- **WHAT TO DO**
Needed from the data below: every line from the one with "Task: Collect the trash" up to and including the one with "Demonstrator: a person", repeated exactly and with nothing else.
┄┄┄┄┄┄┄┄┄┄┄┄┄┄┄┄┄┄┄┄
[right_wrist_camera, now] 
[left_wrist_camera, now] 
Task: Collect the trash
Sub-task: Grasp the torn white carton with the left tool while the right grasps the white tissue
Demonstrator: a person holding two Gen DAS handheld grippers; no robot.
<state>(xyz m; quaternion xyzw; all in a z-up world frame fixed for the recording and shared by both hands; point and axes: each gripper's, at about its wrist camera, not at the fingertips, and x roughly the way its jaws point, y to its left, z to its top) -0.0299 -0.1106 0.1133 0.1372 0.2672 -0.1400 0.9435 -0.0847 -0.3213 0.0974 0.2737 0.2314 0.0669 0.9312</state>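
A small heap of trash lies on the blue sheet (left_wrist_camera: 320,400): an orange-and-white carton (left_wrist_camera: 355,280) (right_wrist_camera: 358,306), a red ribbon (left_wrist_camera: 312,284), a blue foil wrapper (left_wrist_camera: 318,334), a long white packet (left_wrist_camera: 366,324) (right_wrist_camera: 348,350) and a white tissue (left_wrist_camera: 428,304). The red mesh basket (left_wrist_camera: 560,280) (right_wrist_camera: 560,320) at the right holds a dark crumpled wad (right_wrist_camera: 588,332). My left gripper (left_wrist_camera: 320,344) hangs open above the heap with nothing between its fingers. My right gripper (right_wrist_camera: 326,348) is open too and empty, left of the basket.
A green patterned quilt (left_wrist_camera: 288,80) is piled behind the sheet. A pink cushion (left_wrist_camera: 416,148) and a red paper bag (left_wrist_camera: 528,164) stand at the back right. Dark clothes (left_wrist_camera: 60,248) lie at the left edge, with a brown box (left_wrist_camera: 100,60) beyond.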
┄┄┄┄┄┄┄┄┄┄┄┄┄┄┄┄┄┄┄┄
- **SOLUTION TO THIS EXERCISE**
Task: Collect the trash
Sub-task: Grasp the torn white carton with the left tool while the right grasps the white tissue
Demonstrator: a person holding two Gen DAS handheld grippers; no robot.

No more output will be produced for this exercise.